• _YOUR INSTRUCTIONS_
Repeat the listing below word for word, leaving nothing out.

• _DATA BLOCK_
**********

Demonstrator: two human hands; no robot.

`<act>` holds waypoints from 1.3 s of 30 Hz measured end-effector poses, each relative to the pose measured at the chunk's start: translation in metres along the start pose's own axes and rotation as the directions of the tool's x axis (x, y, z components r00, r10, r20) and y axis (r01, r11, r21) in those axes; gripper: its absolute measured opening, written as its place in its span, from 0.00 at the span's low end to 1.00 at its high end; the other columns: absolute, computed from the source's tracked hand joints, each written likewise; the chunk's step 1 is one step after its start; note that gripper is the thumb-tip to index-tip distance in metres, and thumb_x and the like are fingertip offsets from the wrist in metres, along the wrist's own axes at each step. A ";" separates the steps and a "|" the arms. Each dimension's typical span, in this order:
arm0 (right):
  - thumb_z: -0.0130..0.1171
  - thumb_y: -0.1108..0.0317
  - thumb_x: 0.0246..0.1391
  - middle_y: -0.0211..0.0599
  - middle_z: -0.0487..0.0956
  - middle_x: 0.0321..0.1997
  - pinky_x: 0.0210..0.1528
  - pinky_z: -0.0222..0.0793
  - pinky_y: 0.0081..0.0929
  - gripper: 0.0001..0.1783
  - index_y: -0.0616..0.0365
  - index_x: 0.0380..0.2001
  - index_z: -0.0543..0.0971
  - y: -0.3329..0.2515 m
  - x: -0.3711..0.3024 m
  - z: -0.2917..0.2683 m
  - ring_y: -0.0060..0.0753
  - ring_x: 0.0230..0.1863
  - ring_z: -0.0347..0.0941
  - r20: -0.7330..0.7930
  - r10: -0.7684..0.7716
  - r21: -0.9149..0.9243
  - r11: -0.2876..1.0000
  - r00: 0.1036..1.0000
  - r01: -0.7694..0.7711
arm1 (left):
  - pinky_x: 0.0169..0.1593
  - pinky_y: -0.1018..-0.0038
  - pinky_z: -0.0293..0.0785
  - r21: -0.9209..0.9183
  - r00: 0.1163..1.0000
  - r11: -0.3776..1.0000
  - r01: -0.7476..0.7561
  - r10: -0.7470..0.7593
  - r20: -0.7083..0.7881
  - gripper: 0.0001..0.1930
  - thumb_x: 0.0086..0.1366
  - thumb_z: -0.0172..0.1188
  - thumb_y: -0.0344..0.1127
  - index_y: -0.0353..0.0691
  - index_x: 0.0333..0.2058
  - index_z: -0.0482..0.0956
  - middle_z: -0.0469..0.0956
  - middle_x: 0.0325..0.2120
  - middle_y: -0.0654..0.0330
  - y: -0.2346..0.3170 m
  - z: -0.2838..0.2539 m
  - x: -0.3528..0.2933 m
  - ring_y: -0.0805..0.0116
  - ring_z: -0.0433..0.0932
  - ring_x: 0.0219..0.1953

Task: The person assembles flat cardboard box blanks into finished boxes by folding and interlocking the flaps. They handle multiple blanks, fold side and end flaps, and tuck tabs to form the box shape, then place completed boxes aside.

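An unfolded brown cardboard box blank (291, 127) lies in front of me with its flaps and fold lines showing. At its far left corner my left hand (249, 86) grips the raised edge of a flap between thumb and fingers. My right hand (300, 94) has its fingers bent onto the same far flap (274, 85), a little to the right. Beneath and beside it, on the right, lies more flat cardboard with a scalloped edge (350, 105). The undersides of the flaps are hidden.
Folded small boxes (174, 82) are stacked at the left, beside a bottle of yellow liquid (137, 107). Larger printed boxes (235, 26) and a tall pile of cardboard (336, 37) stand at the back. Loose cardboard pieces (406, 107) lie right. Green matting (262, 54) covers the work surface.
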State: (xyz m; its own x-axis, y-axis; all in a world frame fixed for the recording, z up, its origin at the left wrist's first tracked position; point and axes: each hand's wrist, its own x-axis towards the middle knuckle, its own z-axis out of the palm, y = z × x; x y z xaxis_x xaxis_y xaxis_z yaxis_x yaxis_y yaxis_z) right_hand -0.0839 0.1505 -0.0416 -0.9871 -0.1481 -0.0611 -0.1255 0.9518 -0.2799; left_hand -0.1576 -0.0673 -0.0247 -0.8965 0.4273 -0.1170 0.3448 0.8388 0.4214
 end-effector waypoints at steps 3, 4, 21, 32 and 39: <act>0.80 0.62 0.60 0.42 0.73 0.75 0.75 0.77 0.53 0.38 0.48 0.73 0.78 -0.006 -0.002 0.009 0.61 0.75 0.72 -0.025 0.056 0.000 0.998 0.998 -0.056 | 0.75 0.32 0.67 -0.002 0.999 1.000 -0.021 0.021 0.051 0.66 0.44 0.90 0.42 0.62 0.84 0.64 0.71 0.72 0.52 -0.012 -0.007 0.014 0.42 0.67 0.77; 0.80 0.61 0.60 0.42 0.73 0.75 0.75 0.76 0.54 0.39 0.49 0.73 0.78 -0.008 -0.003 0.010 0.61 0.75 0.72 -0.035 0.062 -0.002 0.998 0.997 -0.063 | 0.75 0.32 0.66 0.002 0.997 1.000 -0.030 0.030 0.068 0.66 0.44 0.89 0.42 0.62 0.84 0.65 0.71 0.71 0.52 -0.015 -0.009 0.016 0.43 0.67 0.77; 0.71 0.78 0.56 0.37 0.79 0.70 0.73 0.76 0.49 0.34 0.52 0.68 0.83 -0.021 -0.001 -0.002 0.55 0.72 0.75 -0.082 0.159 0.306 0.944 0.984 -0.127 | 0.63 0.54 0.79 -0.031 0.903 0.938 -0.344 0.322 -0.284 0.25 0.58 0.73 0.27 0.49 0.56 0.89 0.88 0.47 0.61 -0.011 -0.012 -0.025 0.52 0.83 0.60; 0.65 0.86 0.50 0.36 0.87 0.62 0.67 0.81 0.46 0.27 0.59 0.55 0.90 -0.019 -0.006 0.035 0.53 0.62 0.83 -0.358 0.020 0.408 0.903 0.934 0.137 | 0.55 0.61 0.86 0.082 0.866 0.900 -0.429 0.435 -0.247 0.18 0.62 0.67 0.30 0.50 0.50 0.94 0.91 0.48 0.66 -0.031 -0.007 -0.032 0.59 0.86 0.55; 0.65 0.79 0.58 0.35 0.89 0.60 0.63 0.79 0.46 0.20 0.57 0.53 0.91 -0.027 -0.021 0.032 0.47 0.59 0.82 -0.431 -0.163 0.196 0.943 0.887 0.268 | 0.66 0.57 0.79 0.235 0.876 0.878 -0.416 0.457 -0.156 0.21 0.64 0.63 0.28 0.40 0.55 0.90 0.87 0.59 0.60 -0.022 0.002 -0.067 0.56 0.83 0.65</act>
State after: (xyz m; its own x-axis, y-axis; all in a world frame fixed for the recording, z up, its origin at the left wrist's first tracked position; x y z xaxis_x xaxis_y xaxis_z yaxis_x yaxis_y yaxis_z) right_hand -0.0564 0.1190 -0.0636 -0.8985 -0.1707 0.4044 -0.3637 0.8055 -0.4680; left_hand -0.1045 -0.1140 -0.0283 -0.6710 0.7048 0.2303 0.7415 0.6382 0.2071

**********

• _RESULT FOR THIS TASK_
Demonstrator: two human hands; no robot.

`<act>` holds waypoints from 1.3 s of 30 Hz measured end-effector poses, each relative to the pose measured at the chunk's start: translation in metres along the start pose's own axes and rotation as the directions of the tool's x axis (x, y, z components r00, r10, r20) and y axis (r01, r11, r21) in those axes; gripper: its absolute measured opening, written as its place in its span, from 0.00 at the span's low end to 1.00 at its high end; the other columns: absolute, computed from the source's tracked hand joints, each written likewise; the chunk's step 1 is one step after its start; note that gripper is the thumb-tip to index-tip distance in metres, and thumb_x and the like are fingertip offsets from the wrist in metres, along the wrist's own axes at each step. A ";" separates the steps and a "|" the arms. Each dimension's typical span, in this order:
arm0 (right):
  - thumb_z: -0.0130..0.1171
  - thumb_y: -0.1108..0.0317
  - thumb_x: 0.0246..0.1391
  - middle_y: -0.0211..0.0599
  - middle_z: -0.0487..0.0956
  - middle_x: 0.0321..0.1997
  - pinky_x: 0.0210..0.1528
  - pinky_z: -0.0222..0.0793
  - pinky_y: 0.0081..0.0929
  - gripper: 0.0001..0.1783
  - index_y: -0.0616..0.0365
  - index_x: 0.0380..0.2001
  - index_z: -0.0543..0.0971
  - y: -0.3329..0.2515 m
  - x: -0.3711..0.3024 m
  - z: -0.2917..0.2683 m
  - ring_y: -0.0060..0.0753
  - ring_x: 0.0230..0.1863
  - ring_z: -0.0347..0.0941
  - r20: -0.7330..0.7930
  - r10: -0.7684..0.7716
  - r21: -0.9149..0.9243
  - r11: -0.2876..1.0000
  - r00: 0.1036..1.0000
  - r01: -0.7694..0.7711
arm1 (left):
  - pinky_x: 0.0169..0.1593
  - pinky_y: -0.1018..-0.0038
  - pinky_z: -0.0293..0.0785
  - r21: -0.9209..0.9183
  - r00: 0.1163..1.0000
  - r11: -0.3776..1.0000
  - r01: -0.7476..0.7561
  - r10: -0.7470..0.7593
  - r20: -0.7083..0.7881
  - gripper: 0.0001..0.1930
  - thumb_x: 0.0086..0.1366
  - thumb_z: -0.0172..0.1188
  - thumb_y: -0.0344..0.1127
  - index_y: -0.0353..0.0691
  - index_x: 0.0333..0.2058
  - index_z: -0.0482..0.0956
  - middle_z: -0.0469..0.0956
  - middle_x: 0.0325..0.2120
  - middle_y: -0.0654..0.0330
  - y: -0.2346..0.3170 m
  - z: -0.2838..0.2539 m
  - x: -0.3528..0.2933 m
  - ring_y: -0.0805..0.0116
  - ring_z: -0.0433..0.0932
  - ring_x: 0.0219..0.1953

Task: The person assembles flat cardboard box blanks into finished boxes by folding and interlocking the flaps. They handle multiple blanks, fold side and end flaps, and tuck tabs to form the box shape, then place completed boxes aside.

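An unfolded brown cardboard box blank (291, 127) lies in front of me with its flaps and fold lines showing. At its far left corner my left hand (249, 86) grips the raised edge of a flap between thumb and fingers. My right hand (300, 94) has its fingers bent onto the same far flap (274, 85), a little to the right. Beneath and beside it, on the right, lies more flat cardboard with a scalloped edge (350, 105). The undersides of the flaps are hidden.
Folded small boxes (174, 82) are stacked at the left, beside a bottle of yellow liquid (137, 107). Larger printed boxes (235, 26) and a tall pile of cardboard (336, 37) stand at the back. Loose cardboard pieces (406, 107) lie right. Green matting (262, 54) covers the work surface.
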State: (xyz m; its own x-axis, y-axis; all in a world frame fixed for the recording, z up, its origin at the left wrist's first tracked position; point and axes: each hand's wrist, its own x-axis towards the middle knuckle, its own z-axis out of the palm, y = z × x; x y z xaxis_x xaxis_y xaxis_z yaxis_x yaxis_y yaxis_z) right_hand -0.0839 0.1505 -0.0416 -0.9871 -0.1481 -0.0611 -0.1255 0.9518 -0.2799; left_hand -0.1576 -0.0673 -0.0247 -0.8965 0.4273 -0.1170 0.3448 0.8388 0.4214
 end-effector waypoints at steps 3, 4, 21, 32 and 39: <act>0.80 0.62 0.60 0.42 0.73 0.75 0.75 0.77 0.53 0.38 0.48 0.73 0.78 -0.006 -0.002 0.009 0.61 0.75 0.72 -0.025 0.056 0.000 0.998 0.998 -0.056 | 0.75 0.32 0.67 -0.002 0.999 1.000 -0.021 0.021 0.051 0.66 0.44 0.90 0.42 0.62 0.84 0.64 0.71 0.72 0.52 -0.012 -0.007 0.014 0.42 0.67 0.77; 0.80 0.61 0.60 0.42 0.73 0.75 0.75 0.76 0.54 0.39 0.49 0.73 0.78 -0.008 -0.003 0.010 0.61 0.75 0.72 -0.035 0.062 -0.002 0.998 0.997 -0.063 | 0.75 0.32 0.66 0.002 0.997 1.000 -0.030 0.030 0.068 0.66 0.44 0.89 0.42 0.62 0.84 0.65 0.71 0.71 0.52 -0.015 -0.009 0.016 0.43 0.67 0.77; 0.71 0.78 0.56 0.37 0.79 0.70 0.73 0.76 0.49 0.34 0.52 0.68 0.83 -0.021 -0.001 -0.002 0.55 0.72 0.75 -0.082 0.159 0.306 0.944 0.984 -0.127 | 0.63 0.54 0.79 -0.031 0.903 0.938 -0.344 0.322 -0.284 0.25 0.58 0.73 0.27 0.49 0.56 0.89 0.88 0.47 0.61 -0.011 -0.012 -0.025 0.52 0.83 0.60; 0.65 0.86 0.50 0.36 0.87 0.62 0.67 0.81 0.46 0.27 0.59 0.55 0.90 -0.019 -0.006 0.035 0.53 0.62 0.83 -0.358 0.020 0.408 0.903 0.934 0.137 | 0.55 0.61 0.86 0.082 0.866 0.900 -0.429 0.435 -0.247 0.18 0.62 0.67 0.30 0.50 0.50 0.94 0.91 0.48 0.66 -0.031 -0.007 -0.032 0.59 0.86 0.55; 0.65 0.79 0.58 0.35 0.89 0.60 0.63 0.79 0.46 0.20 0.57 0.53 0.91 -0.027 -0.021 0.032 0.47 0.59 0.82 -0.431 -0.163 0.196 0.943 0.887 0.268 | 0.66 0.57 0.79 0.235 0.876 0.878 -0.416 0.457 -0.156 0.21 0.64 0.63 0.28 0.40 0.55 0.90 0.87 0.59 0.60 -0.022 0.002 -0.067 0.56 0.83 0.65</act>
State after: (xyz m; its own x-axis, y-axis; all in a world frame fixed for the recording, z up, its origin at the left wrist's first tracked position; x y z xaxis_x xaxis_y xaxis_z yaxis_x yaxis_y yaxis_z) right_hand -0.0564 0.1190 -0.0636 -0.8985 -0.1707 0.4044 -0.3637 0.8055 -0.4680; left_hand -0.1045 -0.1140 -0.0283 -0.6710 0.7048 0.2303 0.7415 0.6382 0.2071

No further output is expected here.